# Data section

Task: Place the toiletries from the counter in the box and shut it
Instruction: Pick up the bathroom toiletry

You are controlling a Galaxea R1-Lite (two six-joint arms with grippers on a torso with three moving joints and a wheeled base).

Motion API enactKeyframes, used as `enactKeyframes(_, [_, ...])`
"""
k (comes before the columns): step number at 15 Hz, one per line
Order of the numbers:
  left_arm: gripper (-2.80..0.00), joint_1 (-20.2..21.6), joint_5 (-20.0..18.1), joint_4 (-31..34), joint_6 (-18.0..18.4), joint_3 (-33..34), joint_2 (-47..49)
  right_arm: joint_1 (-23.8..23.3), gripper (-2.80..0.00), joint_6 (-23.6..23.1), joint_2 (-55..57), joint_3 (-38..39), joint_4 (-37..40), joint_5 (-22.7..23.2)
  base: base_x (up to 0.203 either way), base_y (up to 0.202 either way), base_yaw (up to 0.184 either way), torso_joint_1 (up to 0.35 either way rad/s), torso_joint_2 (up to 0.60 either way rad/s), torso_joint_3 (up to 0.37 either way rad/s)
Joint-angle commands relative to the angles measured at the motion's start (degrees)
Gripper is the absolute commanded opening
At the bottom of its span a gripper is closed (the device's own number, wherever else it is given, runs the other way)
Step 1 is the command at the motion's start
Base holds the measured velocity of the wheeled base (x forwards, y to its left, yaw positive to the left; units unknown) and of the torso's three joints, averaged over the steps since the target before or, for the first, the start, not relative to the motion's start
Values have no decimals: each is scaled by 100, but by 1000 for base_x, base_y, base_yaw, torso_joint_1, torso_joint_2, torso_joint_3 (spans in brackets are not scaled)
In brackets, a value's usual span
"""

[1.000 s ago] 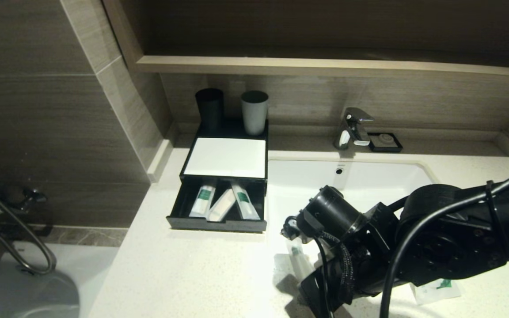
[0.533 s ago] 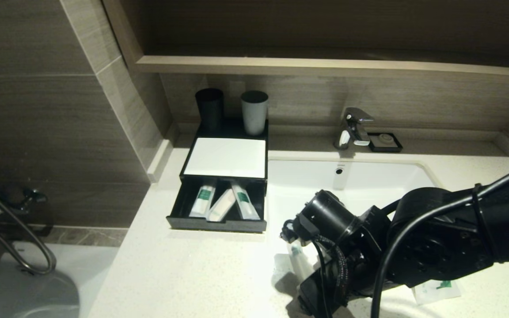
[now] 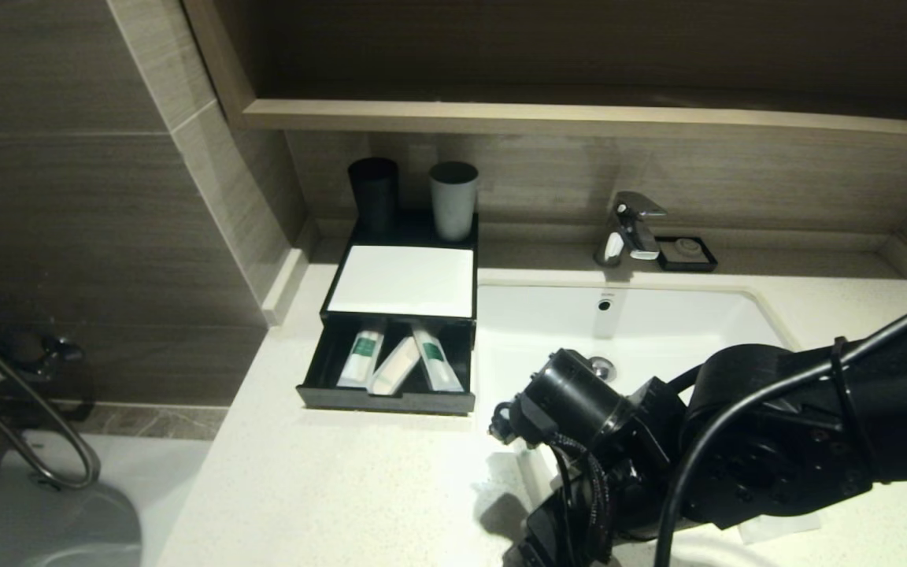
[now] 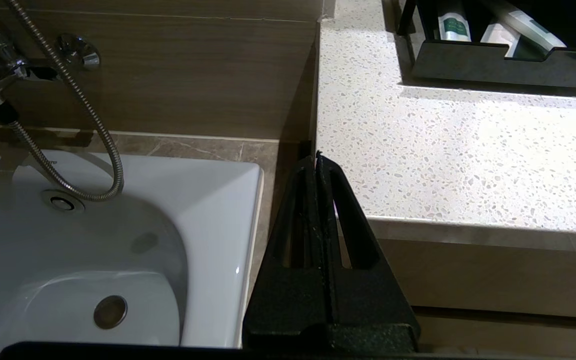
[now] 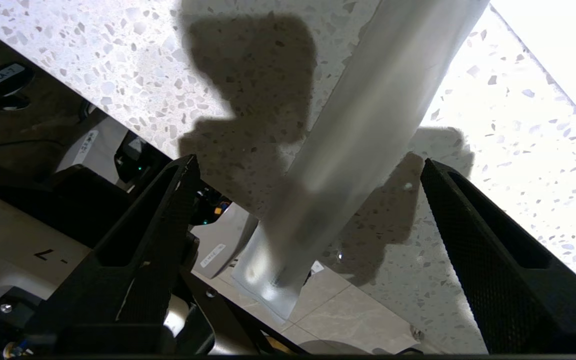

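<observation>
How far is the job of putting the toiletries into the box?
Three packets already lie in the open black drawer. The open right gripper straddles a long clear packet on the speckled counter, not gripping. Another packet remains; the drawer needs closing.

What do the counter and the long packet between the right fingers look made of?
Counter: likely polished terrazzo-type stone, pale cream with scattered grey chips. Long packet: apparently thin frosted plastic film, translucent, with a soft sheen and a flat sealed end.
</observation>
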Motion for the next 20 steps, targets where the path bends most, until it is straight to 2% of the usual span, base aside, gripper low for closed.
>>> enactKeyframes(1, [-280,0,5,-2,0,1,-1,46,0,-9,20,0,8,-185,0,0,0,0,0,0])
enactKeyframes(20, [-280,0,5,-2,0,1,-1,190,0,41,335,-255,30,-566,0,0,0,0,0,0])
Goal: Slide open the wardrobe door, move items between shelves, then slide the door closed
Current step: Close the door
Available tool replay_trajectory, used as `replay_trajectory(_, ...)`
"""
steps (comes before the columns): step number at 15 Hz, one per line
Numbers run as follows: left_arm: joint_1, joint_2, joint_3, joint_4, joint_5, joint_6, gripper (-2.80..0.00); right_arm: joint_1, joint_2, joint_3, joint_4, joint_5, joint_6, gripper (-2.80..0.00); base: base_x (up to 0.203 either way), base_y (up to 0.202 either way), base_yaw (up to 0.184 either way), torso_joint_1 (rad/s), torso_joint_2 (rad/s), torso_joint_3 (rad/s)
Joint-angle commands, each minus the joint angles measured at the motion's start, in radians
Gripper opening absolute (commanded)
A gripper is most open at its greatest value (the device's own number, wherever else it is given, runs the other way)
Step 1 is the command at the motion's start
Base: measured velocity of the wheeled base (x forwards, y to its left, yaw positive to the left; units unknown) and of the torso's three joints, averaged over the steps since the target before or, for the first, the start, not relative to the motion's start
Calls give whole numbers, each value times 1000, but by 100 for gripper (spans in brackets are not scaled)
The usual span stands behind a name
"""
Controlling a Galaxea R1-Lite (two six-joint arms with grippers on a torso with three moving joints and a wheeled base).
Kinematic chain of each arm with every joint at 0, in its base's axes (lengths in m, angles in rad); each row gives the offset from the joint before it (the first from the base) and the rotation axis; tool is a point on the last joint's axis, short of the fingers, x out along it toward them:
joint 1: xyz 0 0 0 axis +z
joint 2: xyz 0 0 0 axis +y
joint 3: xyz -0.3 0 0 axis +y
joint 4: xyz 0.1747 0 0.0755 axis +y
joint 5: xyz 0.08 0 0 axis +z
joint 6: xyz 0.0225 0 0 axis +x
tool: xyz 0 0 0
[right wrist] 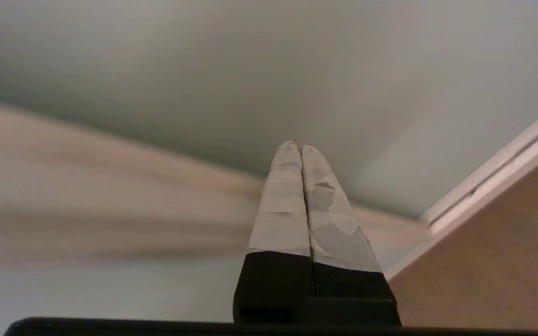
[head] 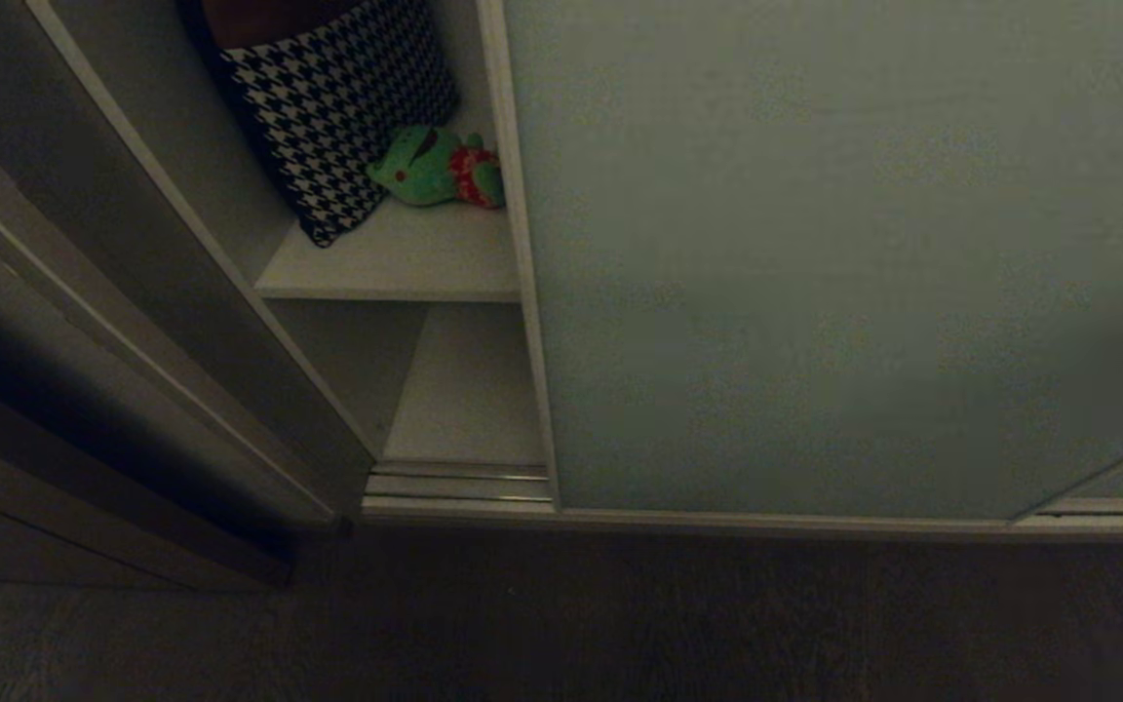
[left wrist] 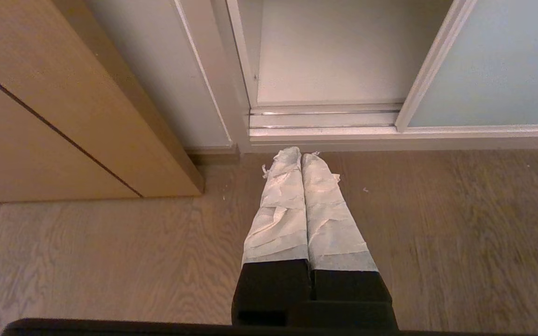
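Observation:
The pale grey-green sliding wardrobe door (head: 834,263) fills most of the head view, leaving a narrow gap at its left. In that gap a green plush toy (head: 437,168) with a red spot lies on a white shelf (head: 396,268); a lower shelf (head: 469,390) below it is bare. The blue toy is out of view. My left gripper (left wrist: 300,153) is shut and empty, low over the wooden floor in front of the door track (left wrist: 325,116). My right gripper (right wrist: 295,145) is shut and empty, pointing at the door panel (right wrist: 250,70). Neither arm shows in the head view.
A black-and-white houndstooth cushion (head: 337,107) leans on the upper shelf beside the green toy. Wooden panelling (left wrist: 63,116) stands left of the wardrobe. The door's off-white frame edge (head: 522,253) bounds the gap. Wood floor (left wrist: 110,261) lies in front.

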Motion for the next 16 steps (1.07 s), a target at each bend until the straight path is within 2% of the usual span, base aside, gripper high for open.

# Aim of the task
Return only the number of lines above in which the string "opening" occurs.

# Response box
2